(To do): Please say how many lines in the records below contain the word "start", giving only the number.

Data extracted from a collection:
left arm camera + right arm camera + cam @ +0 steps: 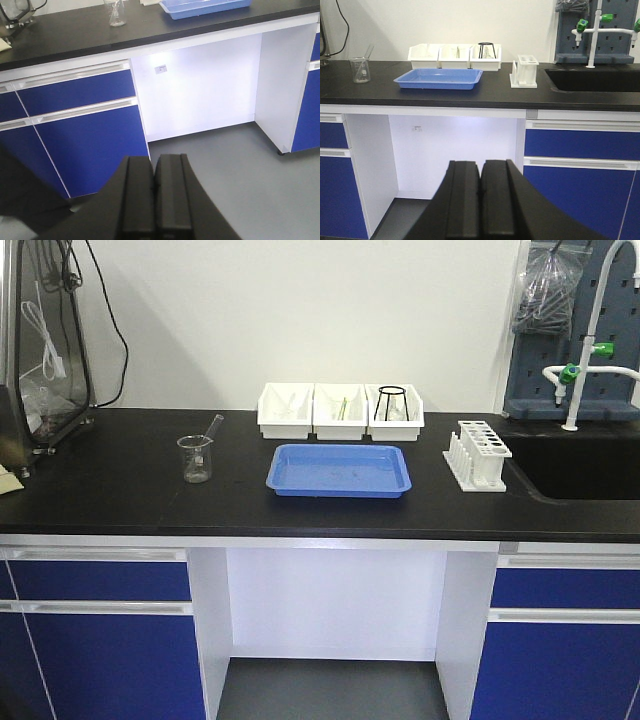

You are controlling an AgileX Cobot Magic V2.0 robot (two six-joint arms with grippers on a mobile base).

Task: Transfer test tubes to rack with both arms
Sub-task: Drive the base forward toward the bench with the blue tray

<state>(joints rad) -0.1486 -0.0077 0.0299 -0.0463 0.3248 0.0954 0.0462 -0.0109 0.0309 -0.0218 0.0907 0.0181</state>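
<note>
On the black counter (120, 480) a clear glass beaker (195, 458) stands toward the left, and one test tube (213, 427) leans in it, its rim tilted up and to the right above the beaker's lip. Glare and the clear glass make it impossible to tell whether more tubes are inside. The rack (477, 453) stands well apart from it at the right end of the counter, just beside the sunken sink (585, 468). Its pegs are on the left side, and the contents of its holes are too small to make out. Between beaker and rack lies a blue tray (340, 470), with three white bins (340, 412) in a row behind it. The right-hand bin holds a black wire stand (392, 402), while the contents of the other two are blurred. A white tap (580, 360) with green knobs rises behind the sink and is cut off by the top edge. Neither arm appears in the front view. In the left wrist view, the left gripper (155, 165) is low before the blue cabinet fronts (85, 130) and the grey floor (240, 170), its two fingers pressed together with nothing between them. There the beaker is cropped by the top edge. The right gripper (480, 167) is likewise closed on nothing and is below counter height, facing the knee space.
</note>
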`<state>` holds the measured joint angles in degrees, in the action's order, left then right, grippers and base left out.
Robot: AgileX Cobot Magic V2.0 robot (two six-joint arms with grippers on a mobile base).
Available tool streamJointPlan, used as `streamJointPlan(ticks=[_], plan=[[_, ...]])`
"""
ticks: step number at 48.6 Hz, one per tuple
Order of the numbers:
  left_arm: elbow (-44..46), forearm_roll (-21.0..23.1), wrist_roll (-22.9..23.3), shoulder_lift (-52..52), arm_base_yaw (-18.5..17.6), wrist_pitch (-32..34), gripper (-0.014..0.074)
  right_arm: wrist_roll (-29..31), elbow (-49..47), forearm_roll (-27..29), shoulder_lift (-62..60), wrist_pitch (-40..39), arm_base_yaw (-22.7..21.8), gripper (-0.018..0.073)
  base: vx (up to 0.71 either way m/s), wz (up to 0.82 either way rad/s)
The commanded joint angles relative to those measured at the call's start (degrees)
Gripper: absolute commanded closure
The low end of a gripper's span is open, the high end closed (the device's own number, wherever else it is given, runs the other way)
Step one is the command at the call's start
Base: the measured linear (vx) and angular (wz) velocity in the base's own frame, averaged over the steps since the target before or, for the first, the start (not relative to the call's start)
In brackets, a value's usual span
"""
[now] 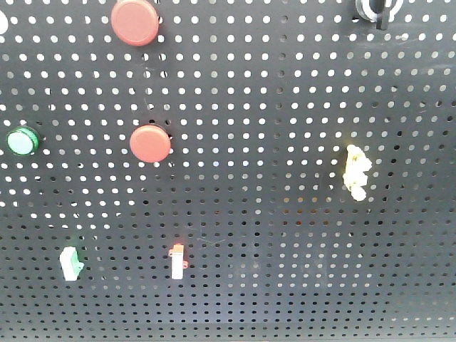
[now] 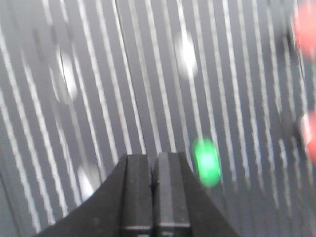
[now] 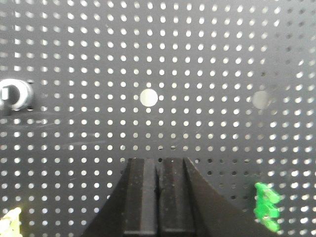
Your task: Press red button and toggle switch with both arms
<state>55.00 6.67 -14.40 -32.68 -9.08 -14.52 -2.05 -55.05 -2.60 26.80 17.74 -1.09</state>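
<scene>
With left jaws and right jaws both clenched empty, centre the left jaws on the red button (image 1: 135, 21), top-left on the pegboard (image 1: 285, 107), not the green button (image 2: 206, 162) nearby, and shift the right jaws leftward onto the toggle switch (image 3: 12, 95), top-right, approaching squarely.

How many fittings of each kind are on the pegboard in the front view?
Red buttons: 2, the larger red button and the smaller red button
Green button: 1
White switches: 2, the green-tipped switch and the red-tipped switch
Yellow knobbly piece: 1
Toggle switch: 1, cut by the top edge
Total: 7
</scene>
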Motion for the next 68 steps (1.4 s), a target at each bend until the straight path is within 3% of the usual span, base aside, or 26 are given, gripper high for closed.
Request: streamJointPlan(ticks=[1, 4, 7, 13, 20, 23, 26, 32, 44, 68], plan=[[5.5, 3.7, -0.2, -2.5, -0.3, 2.8, 0.0594, -1.2, -1.9, 2.3, 1.0, -3.7, -0.3, 0.0562, 0.0, 0.0], [7.5, 7.3, -1.5, -4.1, -0.4, 0.4, 0.0594, -1.2, -1.9, 3.9, 1.0, -3.6, -0.3, 0.0562, 0.0, 0.0], [9.3, 11.2, -5.6, -6.1, -1.1, -1.6, 0.0594, -1.2, -1.9, 5.0, 1.0, -3.6, -0.3, 0.0562, 0.0, 0.0], [13.0, 25.4, -19.5, -11.0, -4.2, -4.8, 0.0594, -1.2, -1.9, 6.4, 1.0, -3.5, -0.3, 0.0562, 0.0, 0.0], [19.0, 44.4, -39.1, -17.6, -8.5, -10.0, 0.0594, -1.2, -1.9, 6.2, 1.0, -2.8, -0.3, 0.0562, 0.0, 0.0], [22.1, 50.4, -44.6, -21.1, -9.6, -11.9, 0.0594, -1.1, -1.9, 6.2, 1.0, -2.2, -0.3, 0.0562, 0.0, 0.0], [25.2, 54.7, -46.7, -24.1, -10.3, -12.6, 0.0594, -0.7, -1.9, 6.1, 1.0, -1.6, -0.3, 0.0562, 0.0, 0.0], [30.7, 57.6, -46.3, -30.3, -10.5, -13.9, 0.0594, 0.3, -1.9, 6.1, 1.0, -0.7, -0.3, 0.0562, 0.0, 0.0], [36.2, 57.7, -43.6, -37.1, -10.5, -17.9, 0.0594, 0.3, -1.9, 5.9, 1.0, -0.7, -0.3, 0.0562, 0.0, 0.0], [36.2, 57.5, -43.4, -41.2, -10.5, -10.7, 0.0594, 0.3, -1.9, 5.9, 1.0, -0.6, -0.3, 0.0562, 0.0, 0.0]])
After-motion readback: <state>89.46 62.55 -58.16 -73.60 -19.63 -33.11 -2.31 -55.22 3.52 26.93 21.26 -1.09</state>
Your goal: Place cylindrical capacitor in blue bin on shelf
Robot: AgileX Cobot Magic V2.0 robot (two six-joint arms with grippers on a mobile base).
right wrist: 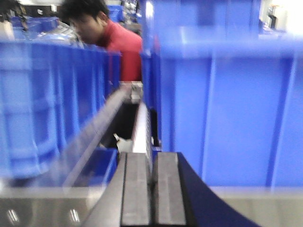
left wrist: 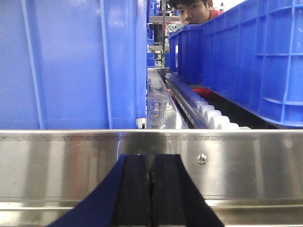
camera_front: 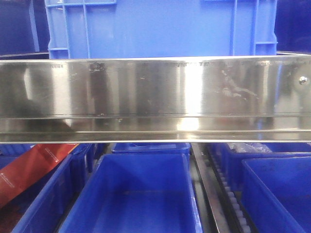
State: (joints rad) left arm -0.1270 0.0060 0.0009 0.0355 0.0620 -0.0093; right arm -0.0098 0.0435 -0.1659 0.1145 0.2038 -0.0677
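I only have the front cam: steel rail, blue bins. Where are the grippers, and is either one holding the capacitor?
Observer: Left gripper sits right in front of the shelf rail, pads pressed together, nothing showing between them.
Operator: Right one?
Observer: Right gripper is also closed with no part visible; its view is blurred.
Operator: Anyone near the rack?
Observer: Yes, a person in a red top is behind the blue bins, leaning in. No capacitor visible in any view.

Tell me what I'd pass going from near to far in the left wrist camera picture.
Shut gripper → steel rail → blue bins → white rollers → a person at the back.
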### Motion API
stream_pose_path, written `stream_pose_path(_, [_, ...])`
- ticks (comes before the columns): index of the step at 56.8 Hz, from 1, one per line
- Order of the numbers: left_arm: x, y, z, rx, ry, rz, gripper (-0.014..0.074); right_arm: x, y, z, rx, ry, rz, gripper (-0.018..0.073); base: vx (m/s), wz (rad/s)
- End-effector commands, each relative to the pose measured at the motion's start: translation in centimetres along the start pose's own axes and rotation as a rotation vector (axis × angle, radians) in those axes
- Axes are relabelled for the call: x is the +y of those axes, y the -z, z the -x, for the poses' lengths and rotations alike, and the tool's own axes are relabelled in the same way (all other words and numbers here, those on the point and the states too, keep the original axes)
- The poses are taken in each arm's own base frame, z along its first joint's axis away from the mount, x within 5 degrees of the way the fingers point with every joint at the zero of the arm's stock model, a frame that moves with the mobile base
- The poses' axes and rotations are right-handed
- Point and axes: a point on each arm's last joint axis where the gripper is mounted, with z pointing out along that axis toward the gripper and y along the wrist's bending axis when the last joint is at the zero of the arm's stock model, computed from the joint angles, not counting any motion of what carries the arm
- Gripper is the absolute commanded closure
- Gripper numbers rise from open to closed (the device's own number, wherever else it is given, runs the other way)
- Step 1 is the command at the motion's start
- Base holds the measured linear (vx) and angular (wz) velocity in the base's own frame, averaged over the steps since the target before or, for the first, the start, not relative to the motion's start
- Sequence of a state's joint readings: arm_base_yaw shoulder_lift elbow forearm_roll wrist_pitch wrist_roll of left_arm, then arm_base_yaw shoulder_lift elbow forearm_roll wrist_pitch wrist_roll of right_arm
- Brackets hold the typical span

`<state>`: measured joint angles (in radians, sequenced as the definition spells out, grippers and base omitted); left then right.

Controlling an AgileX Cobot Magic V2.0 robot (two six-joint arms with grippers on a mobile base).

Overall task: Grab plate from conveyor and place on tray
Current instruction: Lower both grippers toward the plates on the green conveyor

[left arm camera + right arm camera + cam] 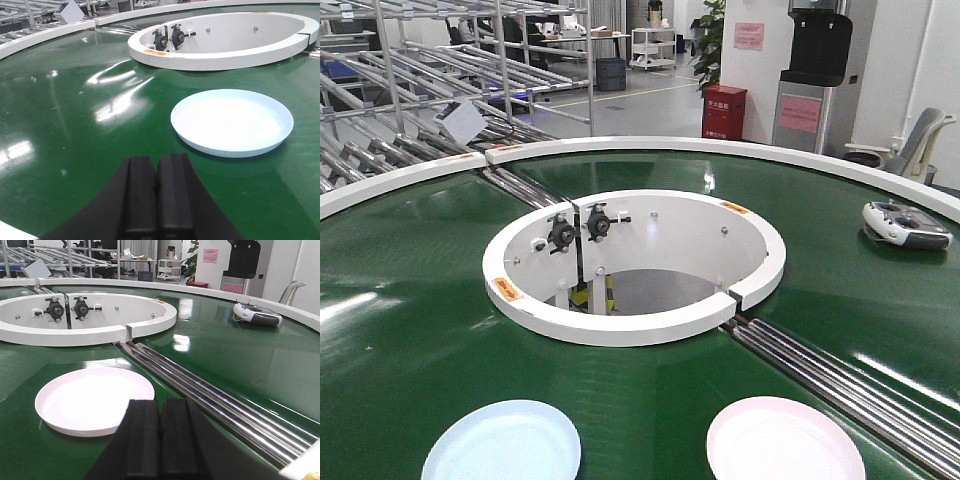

(Written answer): 6